Die Terrormiliz «IS» ist unter Druck, seine Hochburgen Rakka und Mossul in Syrien und im Irak sind von Regierungstruppen umzingelt. Dies ist offenbar auch den kampfbereiten jungen Männern nicht entgangen, die früher zu Tausenden in die Region reisten, um sich den Terroristen anzuschliessen. Der Strom an der türkisch-syrischen Grenze ist zu einem Rinnsal einiger Dutzender Kämpfer pro Monat versiegt. Mehr noch: Angesichts der zahlreichen Rückzugsgefechte erwägen wohl einige in umgekehrter Richtung die Rückkehr in ihre Herkunftsländer.
Und so stellt sich einmal mehr die Frage: Woher kamen die meisten? Und wohin kehren sie nun vielleicht zurück? Die folgende Grafik zeigt die üblichen Verdächtigen an der Spitze:
Diese Zahlen waren und sind von begrenzter Aussagekraft, weil eine wichtige Bezugsgrösse fehlt: Ihr prozentualer Anteil am Herkunftsland. Das funktioniert für Länder wie Tunesien, die Türkei und Saudiarabien, in denen praktisch die gesamte Bevölkerung dem Islam zugehörig ist. Für andere Länder wie die Schweiz muss der Pro-Kopf-Wert noch mit dem jeweiligen Muslimanteil abgeglichen werden.
Und plötzlich führen ganz andere Länder die Grafik an:
Wie kommen diese Länder dorthin? Wirklich überzeugende Antworten hat bislang niemand gefunden. Aber ein paar Thesen existieren:
Der Laizismus französischer Ausprägung, diese besonders radikale Trennung zwischen Staat und Kirche, soll ihrerseits die Radikalisierung begünstigen, glauben zwei Experten des US-Thinktanks Brookings Institution. Dies würde erklären, warum so viele Dschihadisten aus französisch-sprachigen Ländern stammen.
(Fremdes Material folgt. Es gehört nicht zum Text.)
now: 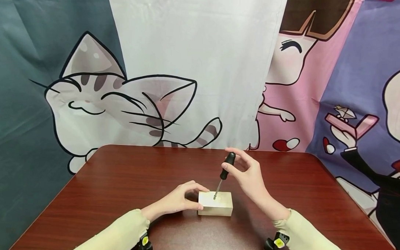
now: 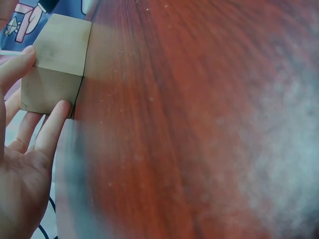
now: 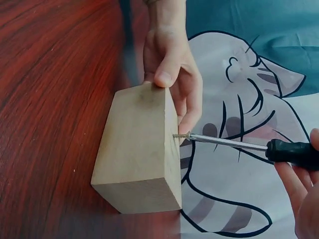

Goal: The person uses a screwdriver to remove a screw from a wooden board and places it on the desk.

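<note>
A pale wooden block point(image 1: 215, 211) lies on the table, its long side toward me. My left hand point(image 1: 180, 198) grips its left end between thumb and fingers. My right hand point(image 1: 250, 177) holds a screwdriver by its black handle point(image 1: 229, 164), pinched between thumb and fingertips above the block. The steel shaft slants down to the block's top. In the right wrist view a screw point(image 3: 181, 136) stands partly out of the block, and the screwdriver's tip meets its head. Only the block and the left fingers show in the left wrist view, not the screwdriver.
The reddish-brown wooden table point(image 1: 125, 185) extends around both hands. Behind it hangs a cloth backdrop point(image 1: 203, 37) printed with a cartoon cat and figures. A black device with a yellow mark sits at each wrist, below the pale sleeves point(image 1: 123, 229).
</note>
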### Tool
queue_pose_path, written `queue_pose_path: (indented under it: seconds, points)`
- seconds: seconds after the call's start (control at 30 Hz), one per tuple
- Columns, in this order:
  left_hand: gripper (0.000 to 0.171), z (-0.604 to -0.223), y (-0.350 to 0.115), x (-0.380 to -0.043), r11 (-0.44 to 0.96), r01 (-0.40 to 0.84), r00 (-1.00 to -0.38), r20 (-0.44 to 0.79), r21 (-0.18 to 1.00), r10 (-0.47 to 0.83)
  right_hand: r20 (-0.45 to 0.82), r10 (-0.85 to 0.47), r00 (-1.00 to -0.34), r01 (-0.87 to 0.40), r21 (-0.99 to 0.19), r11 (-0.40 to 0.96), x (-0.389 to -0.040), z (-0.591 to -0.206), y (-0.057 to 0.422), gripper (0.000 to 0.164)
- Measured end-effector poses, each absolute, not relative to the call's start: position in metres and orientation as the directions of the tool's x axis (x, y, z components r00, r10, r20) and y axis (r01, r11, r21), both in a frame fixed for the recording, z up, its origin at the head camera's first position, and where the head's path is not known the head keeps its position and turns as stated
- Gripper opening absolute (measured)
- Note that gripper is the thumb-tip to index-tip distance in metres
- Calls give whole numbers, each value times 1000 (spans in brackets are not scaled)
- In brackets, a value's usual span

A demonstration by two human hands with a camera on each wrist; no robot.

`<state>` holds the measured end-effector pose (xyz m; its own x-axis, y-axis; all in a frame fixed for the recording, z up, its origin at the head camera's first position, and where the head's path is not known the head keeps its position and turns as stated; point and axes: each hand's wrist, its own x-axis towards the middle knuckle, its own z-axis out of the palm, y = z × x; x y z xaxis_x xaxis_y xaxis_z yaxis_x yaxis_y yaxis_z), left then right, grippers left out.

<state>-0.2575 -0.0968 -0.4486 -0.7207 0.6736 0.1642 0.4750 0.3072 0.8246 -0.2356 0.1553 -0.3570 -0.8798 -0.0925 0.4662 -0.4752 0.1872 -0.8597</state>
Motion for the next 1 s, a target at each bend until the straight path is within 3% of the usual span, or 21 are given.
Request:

Die US-Forschungsstelle National Bureau of Economic Research (NBER) glaubt, je isolierter muslimische Einwanderer in westlichen Gastländern leben, desto anfälliger seien sie auf Radikalisierung:
In Trinidad und Tobago beträgt der Muslimanteil um die fünf Prozent, vergleichbar mit der Schweiz, bei einer Bevölkerung von 1.3 Millionen. Der islamistische Extremismus hat eine Vorgeschichte in dem karibischen Inselstaat: 1990 versuchte die Organisation Jamaat al Muslimeen einen Staatsstreich und hielt den Premierminister und andere Regierungsmitglieder während sechs Tagen als Geiseln fest, bevor sie sich ergaben.
Auf den Malediven, dem Westen vor allem als exotische Feriendestination bekannt, ist der sunnitische Islam Staatsreligion. Jeder Bürger muss ihr angehören. Fernab von den Luxus-Resorts, vor allem in der Hauptstadt Malé, gärt der Extremismus.
Aus der Schweiz stammen in absoluten Zahlen mehr Dschihadisten (57) als aus Trinidad und Tobago (50). Pro-Kopf und -Muslimanteil hingegen tendiert das Phänomen hierzulande gegen Null. Gut die Hälfte der Muslime stammt aus dem Balkan, wo die Religion moderat praktiziert wird.